All too often we have to request people resend datasets to each other because they get blocked by email, one important file gets left off or systems just don’t recognize a file type. I’ve run into a problem today where a company FTP site is rejecting a shapefile because it doesn’t recognize the .shp, .shx, .dbf extensions. I thought I could get around by zipping the data, but it appears to scan the zip file for extension types. So the “solution” was to zip the shapefile, change its extension to .doc and tell the recipient that they need to change the extension back to .zip.

This kind of stuff happens way too often. Personal Geodatabases have the problem of the .mdb extension that is rejected outright by most email systems and other formats aren’t readily usable by folks systems. The “old days” were easy because we all used coverages and shared them via the .e00 format that was almost always acceptable by everyone. Amazing how we take such steps back over time and you’d think data sharing would be easier than it was in 1995.

How do you folks share data? KML, GML, Etch A Sketch, e00, zip, web services, etc?

Update: Jason Birch has some ideas about using SQLite as an interchange format. Well worth the read.


36 Comments

  1. AA says:

    I usually post them on a website (unlinked) and then provide the user with a direct link to the file being transferred. Files can easily be zipped if necessary. They can just grab it using http.

  2. James Fee says:

    That is a safe way of getting around anything.

    My only thought on is that there has to be a better way to exchange GIS files than zipping them up. I know most modern operating systems allow opening of zip files, but it still requires an extra step to use them.

  3. Mac says:

    How about exporting it out as an xml file? The file size may be large, but it will be one file. And you can specify just the table structure(schema) and/or data.

    Mac

  4. Lefty says:

    The problem with XML is that you need something to translate it back and forth. If both don’t have the ability to do so, then its a dead file.

    I think this stuff usually happens when one of the parties of the transfer isn’t technically savy. Most of us reading this blog can probably figure out a way to get around it, but when sharing with non-technical folks, it becomes problematic.

  5. Jeff Konnen says:

    XML Workspace is a good approach but is unfortunately reserved to ArcEditor users. ArcView users cannot use the Geodatabase-XML…

    The future is probably not in sending data but putting up a service as you can do with FME Server, where the user can spefify his format, extent, coord sys and data model in which he wants to download data.

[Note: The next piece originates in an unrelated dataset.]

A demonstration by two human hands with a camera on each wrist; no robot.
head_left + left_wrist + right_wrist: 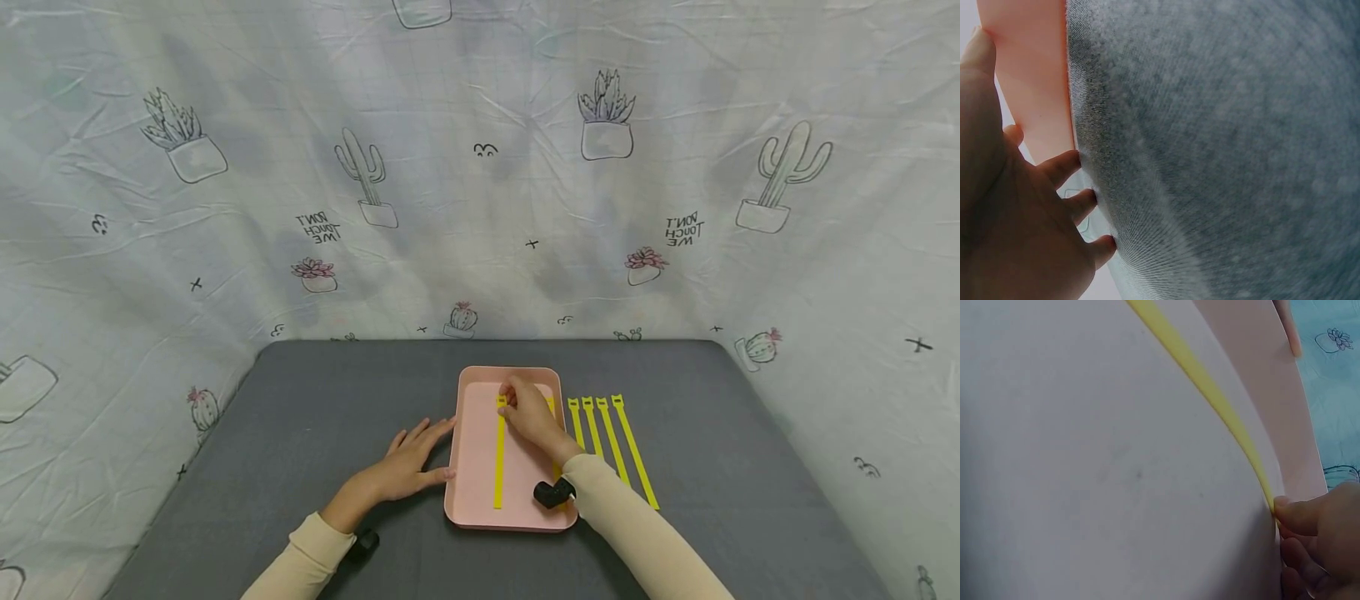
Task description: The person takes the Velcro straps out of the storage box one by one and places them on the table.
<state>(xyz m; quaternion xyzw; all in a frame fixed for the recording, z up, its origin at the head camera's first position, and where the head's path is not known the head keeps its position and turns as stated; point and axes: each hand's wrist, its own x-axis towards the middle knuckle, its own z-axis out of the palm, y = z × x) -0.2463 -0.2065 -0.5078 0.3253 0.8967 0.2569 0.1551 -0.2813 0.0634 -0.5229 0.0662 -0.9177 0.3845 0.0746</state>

    The data can then be streamed to the user or he may choose to CLIP, ZIP and SHIP the data to get a local copy in the structure of his choice.

  6. Bill says:

    We have taken to zipping up data and changing the extension to “piz”. I then created a file extension handler to handle “piz” files easily.

    It’s like pushing water with a broom. Whatever you pick will soon be filtered by the IA types anyway. It’s their entertainment.

  7. Allen says:

    I’m really interested in hearing what people do to solve this problem. Our organization has had much problems sharing data because of problems.

    I’d love to just share a PDF and have the users be able to import it into their GIS system. We looked at GeoPDF, but it requires too many things to fall into place to work well.

  8. James Fee says:

    Bill, I tried that but the FTP site didn’t recognize piz as a file extension. Why IT folks want to luck things down that much is beyond me.

  9. JC says:

    Outgoing=ZIP; I.T. set us up with our own folder on the FTP server, and all staff have permissions to post; then we just send a link; the only problems we’ve had with this method (unzipping) are with real estate agents that fashion themselves as GIS savvy (but they can’t unzip??), in which case I’ll send a KMZ.

    Incoming=Still a problem… The SPAM catcher routinely rejects various filetypes, including ZIP; but I.T. has added a rule to route GIS-bound rejects into a “quarantine” folder, and we can request the data out of that from I.T…. Still a hassle, and you don’t always know when data was sent to you…

  10. Ryan Arp says:

    I usually FTP to a site or use yousendit.com which emails a link that you email to your email recipient. It has worked pretty well for me so far, but I still end up zipping the file.

    Long live the e00 file..

  11. rmcculley says:

    The problem, as I see it, is that everyone’s needs are different. My share method is determined by what the receiver wants. All to often I wind up exporting to .dxf as the common ground. Otherwise zipped shapefiles (usually uploaded to the webserver like AA). I have only once had someone request gml.

  12. Gretch says:

    My share method is determined by what the receiver wants.

    Yea, but I think that is the problem. There are just way too many file formats out there for no reason. I mean really how many vector formats does GIS really need (I won’t step into raster for now, but even there we’ve got too many)?

    I am hopeful that GML will be that interchange format, but until ESRI gets serious about supporting it, it will just be a bizzare file format.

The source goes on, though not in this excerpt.